Mary Schmich, "Wear Sunscreen" hypothetical commencement speech, Chicago Tribune, 1997
Some weeks ago - enough that they amount to "last June," I took the plunge, as it were. Not a big life decision, nothing like that. There have been plenty of those in the last three years. I mean that I ventured to "Mike's Cameras" and invested a few dollars converting into digital form about a third of the photographs - which I'd had developed as slides - taken during Bikecentennial '76.
It was the bike ride I took, from Reedsport, Oregon to Yorktown, Virginia...June through August. I was unprepared to see some of the images, having tucked them away more than forty years ago.
There is one taken in the very early days of the ride - my modest fitness level apparent in the shape of my calves. I am looking into the deep forest approaching Eugene, Oregon, in the first week of June. Everything, including me, is clean and bright. My journey had just begun and the miles, the many arduous miles, had not yet tempered us.In another, I am somewhere near the top of a climb, looking back at the road I have traveled. I was riding a bike with (perhaps - I never really weighed it) thirty pounds of gear that represented home and hearth.

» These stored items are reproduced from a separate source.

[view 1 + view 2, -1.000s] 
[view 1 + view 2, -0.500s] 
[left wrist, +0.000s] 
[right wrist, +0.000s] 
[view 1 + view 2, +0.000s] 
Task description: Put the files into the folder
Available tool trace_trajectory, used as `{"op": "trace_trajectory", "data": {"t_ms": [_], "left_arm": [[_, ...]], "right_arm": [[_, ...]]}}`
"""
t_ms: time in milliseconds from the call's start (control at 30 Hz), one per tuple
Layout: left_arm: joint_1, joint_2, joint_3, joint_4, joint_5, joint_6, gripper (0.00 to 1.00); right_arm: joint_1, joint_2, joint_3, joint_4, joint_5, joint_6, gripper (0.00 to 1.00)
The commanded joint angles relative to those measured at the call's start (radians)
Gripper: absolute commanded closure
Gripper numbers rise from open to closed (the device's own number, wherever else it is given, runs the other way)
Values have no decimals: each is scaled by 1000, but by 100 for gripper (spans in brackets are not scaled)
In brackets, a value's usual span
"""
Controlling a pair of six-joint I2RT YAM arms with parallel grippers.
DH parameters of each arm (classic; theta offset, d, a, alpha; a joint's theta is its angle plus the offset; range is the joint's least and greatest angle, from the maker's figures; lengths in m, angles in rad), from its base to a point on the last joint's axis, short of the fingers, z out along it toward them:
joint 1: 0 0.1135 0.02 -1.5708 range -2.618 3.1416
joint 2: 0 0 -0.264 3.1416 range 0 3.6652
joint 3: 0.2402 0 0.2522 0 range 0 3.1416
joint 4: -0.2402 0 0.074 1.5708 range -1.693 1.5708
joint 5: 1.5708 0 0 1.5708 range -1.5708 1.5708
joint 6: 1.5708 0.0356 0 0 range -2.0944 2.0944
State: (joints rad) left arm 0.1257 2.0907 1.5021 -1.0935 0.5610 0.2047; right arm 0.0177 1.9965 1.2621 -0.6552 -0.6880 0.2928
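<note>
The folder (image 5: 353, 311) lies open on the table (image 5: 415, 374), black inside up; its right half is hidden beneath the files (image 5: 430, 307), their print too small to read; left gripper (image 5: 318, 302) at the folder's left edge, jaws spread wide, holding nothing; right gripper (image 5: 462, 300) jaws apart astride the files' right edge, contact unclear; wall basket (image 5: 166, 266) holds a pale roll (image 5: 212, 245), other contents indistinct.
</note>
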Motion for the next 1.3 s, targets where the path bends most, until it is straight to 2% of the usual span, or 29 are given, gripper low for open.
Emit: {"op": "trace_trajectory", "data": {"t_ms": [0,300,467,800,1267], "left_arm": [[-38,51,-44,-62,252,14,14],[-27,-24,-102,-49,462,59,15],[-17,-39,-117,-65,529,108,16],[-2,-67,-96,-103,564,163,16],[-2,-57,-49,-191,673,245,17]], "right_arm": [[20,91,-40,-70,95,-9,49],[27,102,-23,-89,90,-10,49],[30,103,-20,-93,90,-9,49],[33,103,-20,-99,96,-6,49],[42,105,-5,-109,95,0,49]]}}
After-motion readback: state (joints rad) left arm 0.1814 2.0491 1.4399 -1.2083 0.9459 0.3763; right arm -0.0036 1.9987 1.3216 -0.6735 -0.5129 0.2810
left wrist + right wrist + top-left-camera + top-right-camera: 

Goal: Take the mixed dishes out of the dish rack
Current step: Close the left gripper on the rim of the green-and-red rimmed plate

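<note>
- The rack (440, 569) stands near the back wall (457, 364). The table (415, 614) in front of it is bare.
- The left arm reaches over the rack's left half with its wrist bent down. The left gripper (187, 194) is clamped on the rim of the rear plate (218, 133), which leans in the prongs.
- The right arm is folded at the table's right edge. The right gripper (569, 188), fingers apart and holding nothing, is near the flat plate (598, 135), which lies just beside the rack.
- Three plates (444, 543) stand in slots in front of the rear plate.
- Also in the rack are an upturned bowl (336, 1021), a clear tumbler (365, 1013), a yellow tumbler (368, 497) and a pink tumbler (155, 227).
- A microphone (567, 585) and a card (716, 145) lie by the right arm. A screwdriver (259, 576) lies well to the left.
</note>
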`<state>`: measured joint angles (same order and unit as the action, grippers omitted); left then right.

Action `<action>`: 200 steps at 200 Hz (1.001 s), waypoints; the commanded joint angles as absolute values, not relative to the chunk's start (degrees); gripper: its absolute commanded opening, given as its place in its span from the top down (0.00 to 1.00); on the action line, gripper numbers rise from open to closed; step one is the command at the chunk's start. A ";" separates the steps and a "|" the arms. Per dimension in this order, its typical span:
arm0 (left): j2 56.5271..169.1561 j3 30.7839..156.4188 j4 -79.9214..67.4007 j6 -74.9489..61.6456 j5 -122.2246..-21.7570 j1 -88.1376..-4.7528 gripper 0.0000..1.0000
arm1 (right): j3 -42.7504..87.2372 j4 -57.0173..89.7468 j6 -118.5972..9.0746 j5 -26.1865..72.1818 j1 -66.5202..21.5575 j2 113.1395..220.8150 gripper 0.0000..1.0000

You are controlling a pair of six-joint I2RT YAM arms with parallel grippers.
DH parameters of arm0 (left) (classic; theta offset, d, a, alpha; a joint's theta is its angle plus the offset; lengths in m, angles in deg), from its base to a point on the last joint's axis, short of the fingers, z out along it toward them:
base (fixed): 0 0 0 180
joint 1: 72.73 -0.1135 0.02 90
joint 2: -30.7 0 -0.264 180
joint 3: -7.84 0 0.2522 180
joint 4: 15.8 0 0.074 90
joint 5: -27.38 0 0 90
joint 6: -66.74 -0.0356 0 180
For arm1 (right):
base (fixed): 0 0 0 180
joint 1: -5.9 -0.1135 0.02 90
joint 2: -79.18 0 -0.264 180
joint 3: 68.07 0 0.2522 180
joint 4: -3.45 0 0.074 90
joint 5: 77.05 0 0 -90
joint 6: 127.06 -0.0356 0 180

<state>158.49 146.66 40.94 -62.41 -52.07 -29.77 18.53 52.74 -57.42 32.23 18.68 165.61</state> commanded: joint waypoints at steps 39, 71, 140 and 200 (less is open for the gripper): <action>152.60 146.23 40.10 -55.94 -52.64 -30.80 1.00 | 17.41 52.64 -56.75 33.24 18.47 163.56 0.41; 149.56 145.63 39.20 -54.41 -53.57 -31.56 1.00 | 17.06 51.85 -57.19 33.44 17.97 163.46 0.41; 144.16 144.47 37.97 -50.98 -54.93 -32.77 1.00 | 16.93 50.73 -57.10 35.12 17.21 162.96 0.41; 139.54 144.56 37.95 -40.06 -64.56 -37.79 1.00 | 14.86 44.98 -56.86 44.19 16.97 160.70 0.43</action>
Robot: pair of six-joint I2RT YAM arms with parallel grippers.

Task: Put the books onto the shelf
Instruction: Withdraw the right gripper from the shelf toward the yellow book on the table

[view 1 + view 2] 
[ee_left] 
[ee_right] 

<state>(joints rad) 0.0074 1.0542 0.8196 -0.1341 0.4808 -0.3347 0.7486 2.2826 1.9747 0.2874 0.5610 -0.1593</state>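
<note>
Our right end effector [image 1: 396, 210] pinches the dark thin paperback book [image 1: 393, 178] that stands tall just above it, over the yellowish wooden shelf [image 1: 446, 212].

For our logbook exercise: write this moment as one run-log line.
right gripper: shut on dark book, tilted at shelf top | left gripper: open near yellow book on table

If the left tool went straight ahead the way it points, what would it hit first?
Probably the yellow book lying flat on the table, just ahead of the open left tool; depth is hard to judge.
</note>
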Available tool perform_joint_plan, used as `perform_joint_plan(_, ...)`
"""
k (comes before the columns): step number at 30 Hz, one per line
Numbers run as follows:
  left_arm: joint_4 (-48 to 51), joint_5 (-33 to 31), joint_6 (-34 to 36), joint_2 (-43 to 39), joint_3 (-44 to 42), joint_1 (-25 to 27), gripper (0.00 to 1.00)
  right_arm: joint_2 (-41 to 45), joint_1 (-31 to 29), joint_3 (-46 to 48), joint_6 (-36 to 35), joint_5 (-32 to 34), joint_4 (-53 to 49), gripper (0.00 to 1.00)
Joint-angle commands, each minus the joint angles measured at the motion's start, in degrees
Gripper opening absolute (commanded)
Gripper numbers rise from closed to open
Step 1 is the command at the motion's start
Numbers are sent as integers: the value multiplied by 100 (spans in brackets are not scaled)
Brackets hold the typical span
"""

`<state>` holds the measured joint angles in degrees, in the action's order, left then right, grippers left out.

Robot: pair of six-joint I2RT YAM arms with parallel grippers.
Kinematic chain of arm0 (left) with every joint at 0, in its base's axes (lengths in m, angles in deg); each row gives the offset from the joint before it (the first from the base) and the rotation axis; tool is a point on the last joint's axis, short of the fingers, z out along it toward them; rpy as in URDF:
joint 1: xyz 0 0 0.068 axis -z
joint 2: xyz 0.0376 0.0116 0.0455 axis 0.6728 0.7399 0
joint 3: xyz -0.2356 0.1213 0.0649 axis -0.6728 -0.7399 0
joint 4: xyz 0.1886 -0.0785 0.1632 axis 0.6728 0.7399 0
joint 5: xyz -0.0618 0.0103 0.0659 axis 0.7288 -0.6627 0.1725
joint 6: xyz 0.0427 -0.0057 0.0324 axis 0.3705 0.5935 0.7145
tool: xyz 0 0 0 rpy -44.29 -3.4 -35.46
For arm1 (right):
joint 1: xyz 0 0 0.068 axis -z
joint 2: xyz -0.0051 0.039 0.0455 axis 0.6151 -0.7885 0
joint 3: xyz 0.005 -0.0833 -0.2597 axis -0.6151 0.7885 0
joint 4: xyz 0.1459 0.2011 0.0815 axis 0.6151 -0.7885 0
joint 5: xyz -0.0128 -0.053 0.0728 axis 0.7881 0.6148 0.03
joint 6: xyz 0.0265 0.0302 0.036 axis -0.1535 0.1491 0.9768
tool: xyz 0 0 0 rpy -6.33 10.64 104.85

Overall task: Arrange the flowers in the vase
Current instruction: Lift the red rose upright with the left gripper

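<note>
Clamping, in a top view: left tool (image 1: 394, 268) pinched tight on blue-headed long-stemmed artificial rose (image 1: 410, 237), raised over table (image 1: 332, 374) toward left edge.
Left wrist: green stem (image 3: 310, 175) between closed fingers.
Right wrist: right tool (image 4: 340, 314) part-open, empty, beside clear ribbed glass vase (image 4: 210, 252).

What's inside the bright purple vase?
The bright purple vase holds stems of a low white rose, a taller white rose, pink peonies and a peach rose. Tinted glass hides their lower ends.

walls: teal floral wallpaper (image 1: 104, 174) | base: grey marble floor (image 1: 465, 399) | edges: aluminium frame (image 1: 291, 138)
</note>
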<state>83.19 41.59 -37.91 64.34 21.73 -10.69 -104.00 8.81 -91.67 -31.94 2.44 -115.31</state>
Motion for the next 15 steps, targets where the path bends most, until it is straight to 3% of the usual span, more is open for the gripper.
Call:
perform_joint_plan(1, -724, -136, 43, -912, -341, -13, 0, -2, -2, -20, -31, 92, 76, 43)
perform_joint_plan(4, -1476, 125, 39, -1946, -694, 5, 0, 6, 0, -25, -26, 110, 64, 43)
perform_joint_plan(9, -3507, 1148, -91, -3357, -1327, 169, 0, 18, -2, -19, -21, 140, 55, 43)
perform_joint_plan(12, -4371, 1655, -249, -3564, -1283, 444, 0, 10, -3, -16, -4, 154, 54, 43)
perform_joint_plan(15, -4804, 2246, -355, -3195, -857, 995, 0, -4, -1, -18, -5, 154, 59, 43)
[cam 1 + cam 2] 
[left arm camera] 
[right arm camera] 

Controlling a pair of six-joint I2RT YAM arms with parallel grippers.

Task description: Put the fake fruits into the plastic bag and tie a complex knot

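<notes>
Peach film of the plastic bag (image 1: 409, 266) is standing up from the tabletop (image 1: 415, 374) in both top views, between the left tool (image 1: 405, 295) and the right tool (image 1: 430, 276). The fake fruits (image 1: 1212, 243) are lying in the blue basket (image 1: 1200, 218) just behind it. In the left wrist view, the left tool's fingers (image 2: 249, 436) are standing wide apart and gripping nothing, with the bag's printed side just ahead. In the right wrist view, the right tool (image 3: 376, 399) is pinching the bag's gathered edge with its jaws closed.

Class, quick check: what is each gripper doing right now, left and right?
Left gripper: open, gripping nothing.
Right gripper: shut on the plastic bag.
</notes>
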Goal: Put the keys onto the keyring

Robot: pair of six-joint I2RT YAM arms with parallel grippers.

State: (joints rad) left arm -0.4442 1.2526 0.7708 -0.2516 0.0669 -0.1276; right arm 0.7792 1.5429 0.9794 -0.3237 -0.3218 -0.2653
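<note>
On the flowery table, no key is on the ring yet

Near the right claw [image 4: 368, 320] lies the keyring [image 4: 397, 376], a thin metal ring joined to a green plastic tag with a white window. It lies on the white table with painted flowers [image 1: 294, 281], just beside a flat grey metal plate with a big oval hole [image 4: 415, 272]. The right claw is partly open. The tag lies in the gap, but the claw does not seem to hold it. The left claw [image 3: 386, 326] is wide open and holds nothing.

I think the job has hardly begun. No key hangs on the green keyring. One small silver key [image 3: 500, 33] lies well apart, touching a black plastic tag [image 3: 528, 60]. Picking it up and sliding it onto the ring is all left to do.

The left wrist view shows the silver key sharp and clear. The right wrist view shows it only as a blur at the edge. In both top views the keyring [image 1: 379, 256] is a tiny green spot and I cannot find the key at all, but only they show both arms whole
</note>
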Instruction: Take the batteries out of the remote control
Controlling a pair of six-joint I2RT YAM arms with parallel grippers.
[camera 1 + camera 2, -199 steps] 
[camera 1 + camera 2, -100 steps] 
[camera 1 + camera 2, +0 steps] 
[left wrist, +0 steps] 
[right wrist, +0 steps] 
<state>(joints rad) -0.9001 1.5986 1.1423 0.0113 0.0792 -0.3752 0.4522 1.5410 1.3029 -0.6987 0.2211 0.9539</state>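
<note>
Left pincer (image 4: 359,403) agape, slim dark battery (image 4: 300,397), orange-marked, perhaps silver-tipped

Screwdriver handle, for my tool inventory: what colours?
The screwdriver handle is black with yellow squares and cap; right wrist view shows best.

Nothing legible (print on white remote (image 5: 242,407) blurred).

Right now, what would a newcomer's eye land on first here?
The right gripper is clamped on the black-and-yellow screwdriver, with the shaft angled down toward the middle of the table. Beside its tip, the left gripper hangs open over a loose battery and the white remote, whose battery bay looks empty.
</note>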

I had not arrived at that point effortlessly, but that I was there at all was a testament to naive optimism as much as skill or preparation. It wasn't long after that I reached the highest point of my journey, in Colorado.It wasn't long after that a chance encounter led directly to a return to Colorado, mostly for good. She would enter the University of Denver that fall, in the same school year I would graduate Northeastern University in Boston. Although the relationship was short-lived, the roots I set in Colorado proved impossible to ignore. Less than two years after I moved to Denver I found the law enforcement job that I sought, and that would be the beginning of a career that provided - and continues to provide - everything I might ask.
In Missouri I met a couple from San Francisco who, like many of us who'd been on the road for nearly two months, were ready to be finished. "I just want to get to the fucking end," muttered the male half as we rode together in the late July heat and humidity. In August, I got there. The last stop, the last office of Bikecentennial '76. The trailhead that marked the official end of my journey. Good byes.
I had no idea, then, the adventures, the possibilities, that were ahead. Sitting here, happily retired in the company of the love of my life, and our companion animals, I don't look like the young, exceptionally fit rider who met an improbable challenge in one of the summers of my youth.
So many miles have disappeared under the front wheel of my bikes in the intervening 47 years. I am blessed that the front wheel is still turning.